Sources: Statistics Canada (historical) and ESDC 2019 COPS macroeconomic outlook. The shaded area represents projections.

Text version of Figure 3: Labour Force Participation Rates by Age Group

Labour market attachment is also projected to increase among those aged 25-54, albeit to a lesser extent than their older counterparts, partly reflecting a leveling out of women’s participation rate in the prime age group and slower growth in the average level of education

After having been negatively affected by the 2008-2009 recession, the participation rate in the 15-24 age group straightened modestly starting in 2013-2014, reflecting more favourable labour market conditions for youths as the residual effects of the recession gradually disappeared. While the participation rate in this age group is projected to increase somewhat further in 2019, labour market attachment among youths is expected to remain essentially stagnant thereafter, partly due to the rising trend in post-secondary school enrollment and the leveling off in the share of students in the labour force.

In the older age groups of 55-64 and 65+, the participation rates are expected to continue to increase as new cohorts tend to retire at a later age than previous cohorts, partly because they are more educated and in better health. The pace of increase in their participation rates is, however, projected to slow with the gradual fading of intergenerational differences.

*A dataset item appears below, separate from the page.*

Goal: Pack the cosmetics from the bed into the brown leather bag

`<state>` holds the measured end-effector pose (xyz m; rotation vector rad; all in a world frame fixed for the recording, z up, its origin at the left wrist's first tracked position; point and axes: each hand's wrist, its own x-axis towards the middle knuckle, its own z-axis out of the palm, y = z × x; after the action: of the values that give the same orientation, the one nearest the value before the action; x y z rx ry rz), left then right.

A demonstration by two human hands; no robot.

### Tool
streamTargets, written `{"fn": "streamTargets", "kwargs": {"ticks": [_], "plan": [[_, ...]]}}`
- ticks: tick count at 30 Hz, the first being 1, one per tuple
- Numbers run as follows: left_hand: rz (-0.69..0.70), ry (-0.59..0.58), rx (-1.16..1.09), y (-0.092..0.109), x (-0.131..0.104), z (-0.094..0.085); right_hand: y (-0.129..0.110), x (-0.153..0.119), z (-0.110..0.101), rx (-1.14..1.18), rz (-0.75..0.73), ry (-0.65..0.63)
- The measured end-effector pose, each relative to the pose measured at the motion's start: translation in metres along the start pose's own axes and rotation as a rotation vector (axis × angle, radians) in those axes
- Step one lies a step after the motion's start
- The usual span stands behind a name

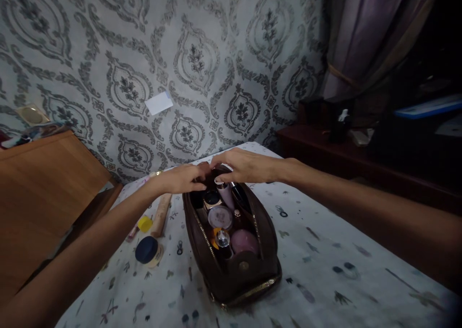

Figure 4 presents the labour force participation rates of people aged 15 and over as well as of those aged 15 to 64, from 1976 to 2028. It shows that despite the small increases projected in the participation rate among all age groups, the overall participation rate of the population aged 15 and over is expected to decline during the period 2019-2028 as a result of population aging.

Figure 4: Overall Labour Force Participation Rate (15+ and 15-64)

Line figure showing the overall labour force participation rate (in percentage) of population aged 15 and over and 15-64, over the period 1976-2028. The data is shown on the table following this figure

Sources: Statistics Canada (historical) and ESDC 2019 COPS macroeconomic outlook. The shaded area represents projections.

Text version of Figure 4: Overall Labour Force Participation Rate (15+ and 15-64)

The shift in the age composition of the working-age population towards the lower attachment group of 65+ is projected to push further down the overall participation rate by 1.5 percentage points, from 65.4% in 2018 to 63.9% in 2028 (the proportion of people with low participation rates will continue to increase, while the proportion of people with high participation rates will continue to decrease, lowering the average participation rate further in the working-age population of 15+).

In contrast, the participation rate for those aged 15-64 is expected to keep increasing over the projection period, up by 2.3 percentage points, from 78.4% in 2018 to 80.7% in 2028. While labour force participation is also expected to increase somewhat further among those aged 65+, their participation rate will remain much lower relative to the other age groups, standing at 14.4% by 2028 (see previous chart).

Figure 5 presents the levels and the pace of growth in total labour force from 1978 to 2028. It shows that the slower growth projected in the working-age population and further declines in the overall participation rate will continue to limit labour force growth over the period 2019-2028.

Figure 5: Total Labour Force

Figure showing the total labour force and its annual average percentage growth over the period 1978-2028. The data is shown on the table following this figure

The total number of people in the labour force is the product of the working-age population and the overall participation rate:
(Labour Force 15+ = Population 15+ x Participation Rate 15+)

Sources: Statistics Canada (historical) and ESDC 2019 COPS macroeconomic outlook. The shaded area represents projections.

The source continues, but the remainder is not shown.